Reading the Justice Department's summary, the controversy is a little complicated, but the bottom line is clear: The state senator has been accused of conspiring with others to violate federal campaign finance laws. Kelsey has been charged with conspiracy, illegally transferring "soft money," and both making and accepting excessive contributions to a federal campaign.

The state senator insisted yesterday that he's innocent — but that's not all he said.

"This is nothing but a political witch hunt," Kelsey wrote on Twitter. "The Biden Administration is trying to take me out because I'm conservative, and I'm the #1 target of the Tennessee Democratic Party."

In other words, the Tennessee legislator wants the public to believe that federal law enforcement is conspiring against him. Sure, it may look like a federal grand jury in Nashville returned a five-count indictment charging Kelsey with a variety of crimes, but he'd like voters to see this as an example of the Biden administration politicizing the Justice Department as part of an electoral scheme.

To the extent that reality matters, the claim is foolish. The grand jury probe began in 2019 — two years before the Biden administration existed. Unless Kelsey is prepared to argue that Democratic prosecutors had access to a time machine, we know that the conspiracy theory isn't true.

But it's entirely possible that some of Kelsey's supporters will believe the line anyway — and therein lies a problem.

Indeed, the Tennessean isn't the only politician with legal troubles pushing this line. Before U.S. Rep. Jeff Fortenberry was charged last week with lying to the FBI, the Nebraska Republican created a legal expense fund. It's online fundraising page said Fortenberry was facing "the Deep State's bottomless pockets," and went so far as to claim that President Joe Biden's FBI "is using its unlimited power to prosecute me on a bogus charge."

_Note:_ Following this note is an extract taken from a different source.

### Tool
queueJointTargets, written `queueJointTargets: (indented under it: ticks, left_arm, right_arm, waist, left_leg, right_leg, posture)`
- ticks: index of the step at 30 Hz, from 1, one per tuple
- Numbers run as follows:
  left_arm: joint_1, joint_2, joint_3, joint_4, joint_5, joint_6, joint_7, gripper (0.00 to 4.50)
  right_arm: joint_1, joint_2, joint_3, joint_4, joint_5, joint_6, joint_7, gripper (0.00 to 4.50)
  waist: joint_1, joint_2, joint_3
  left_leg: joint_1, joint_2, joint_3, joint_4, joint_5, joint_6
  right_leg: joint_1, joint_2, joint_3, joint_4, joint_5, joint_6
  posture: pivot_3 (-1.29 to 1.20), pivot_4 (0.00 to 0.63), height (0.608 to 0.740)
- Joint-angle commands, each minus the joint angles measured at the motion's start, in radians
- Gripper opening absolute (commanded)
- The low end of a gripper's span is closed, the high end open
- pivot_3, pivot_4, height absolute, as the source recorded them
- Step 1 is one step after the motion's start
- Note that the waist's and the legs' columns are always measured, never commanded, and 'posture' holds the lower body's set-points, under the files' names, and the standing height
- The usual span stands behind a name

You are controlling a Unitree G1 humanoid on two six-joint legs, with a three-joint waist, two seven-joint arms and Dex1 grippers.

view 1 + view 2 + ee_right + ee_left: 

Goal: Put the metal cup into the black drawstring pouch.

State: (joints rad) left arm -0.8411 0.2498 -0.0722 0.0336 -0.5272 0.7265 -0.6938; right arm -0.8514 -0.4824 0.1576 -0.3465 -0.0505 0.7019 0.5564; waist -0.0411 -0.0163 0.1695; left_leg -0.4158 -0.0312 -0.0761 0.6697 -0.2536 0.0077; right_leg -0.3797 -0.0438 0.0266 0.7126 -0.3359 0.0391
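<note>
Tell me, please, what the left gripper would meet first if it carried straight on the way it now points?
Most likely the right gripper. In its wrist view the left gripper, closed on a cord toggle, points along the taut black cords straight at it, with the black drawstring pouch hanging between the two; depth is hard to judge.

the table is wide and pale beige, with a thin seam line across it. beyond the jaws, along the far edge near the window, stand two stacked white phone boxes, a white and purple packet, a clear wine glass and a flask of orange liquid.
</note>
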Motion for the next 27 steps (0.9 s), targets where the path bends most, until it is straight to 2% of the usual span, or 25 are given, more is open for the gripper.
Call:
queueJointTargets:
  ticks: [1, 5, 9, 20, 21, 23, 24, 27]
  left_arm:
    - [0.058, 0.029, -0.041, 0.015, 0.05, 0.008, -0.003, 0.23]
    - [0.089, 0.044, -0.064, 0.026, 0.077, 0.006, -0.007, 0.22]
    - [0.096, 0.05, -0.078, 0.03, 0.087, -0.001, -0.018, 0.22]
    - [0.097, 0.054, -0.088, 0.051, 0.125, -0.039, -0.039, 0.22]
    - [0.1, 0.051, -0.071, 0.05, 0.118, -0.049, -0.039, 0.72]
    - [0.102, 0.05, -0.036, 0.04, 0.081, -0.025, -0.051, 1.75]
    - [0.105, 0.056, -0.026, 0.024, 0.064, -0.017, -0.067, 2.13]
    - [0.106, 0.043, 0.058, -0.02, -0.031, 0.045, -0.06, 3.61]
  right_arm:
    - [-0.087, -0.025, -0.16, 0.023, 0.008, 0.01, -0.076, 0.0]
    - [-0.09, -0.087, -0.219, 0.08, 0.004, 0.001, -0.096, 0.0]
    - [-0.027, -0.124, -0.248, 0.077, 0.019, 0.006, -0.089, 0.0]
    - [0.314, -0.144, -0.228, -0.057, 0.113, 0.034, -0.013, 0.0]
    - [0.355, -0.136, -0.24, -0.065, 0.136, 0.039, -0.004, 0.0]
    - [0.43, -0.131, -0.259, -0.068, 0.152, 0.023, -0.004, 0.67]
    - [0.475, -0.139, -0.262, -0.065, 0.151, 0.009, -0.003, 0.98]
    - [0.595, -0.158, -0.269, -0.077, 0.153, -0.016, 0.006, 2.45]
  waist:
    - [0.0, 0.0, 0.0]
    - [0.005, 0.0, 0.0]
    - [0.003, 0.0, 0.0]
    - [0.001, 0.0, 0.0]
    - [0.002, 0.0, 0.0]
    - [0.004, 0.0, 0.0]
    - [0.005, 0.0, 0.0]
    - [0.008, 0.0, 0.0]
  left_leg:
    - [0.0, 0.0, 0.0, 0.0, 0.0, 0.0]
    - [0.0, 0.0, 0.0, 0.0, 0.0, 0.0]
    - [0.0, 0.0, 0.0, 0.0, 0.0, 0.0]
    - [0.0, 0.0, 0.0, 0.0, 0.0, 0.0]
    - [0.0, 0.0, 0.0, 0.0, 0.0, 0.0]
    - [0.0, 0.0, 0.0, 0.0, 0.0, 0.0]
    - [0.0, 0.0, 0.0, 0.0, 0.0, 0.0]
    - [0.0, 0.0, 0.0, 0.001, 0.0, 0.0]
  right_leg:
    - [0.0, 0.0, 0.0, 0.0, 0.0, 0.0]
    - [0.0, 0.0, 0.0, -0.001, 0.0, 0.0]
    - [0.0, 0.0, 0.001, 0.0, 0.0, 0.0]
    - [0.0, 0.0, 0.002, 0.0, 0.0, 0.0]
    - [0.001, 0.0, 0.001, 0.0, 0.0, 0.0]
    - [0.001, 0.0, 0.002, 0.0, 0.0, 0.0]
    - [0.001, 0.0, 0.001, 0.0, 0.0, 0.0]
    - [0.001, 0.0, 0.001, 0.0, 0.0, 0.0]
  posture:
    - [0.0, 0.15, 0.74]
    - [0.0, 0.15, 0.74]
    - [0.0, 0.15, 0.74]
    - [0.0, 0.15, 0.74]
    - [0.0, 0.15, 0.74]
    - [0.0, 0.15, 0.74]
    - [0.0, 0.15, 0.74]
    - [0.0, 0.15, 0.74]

Like the Tennessee story, the investigation into the Nebraska congressman pre-dates Biden's presidency. The conspiracy theory is difficult to take seriously.

What matters more, however, than the rhetoric being wrong is the fact that it's also inherently unhealthy. These Republicans have effectively argued that federal charges brought against GOP officials during a Democratic presidency should be seen as suspect, as if federal law enforcement is necessarily an extension of the White House's political agenda.

Donald Trump may have tragically adopted such a worldview, but it's important for the Justice Department as an institution to be seen in a more independent light, and no one benefits from bogus conspiratorial thinking.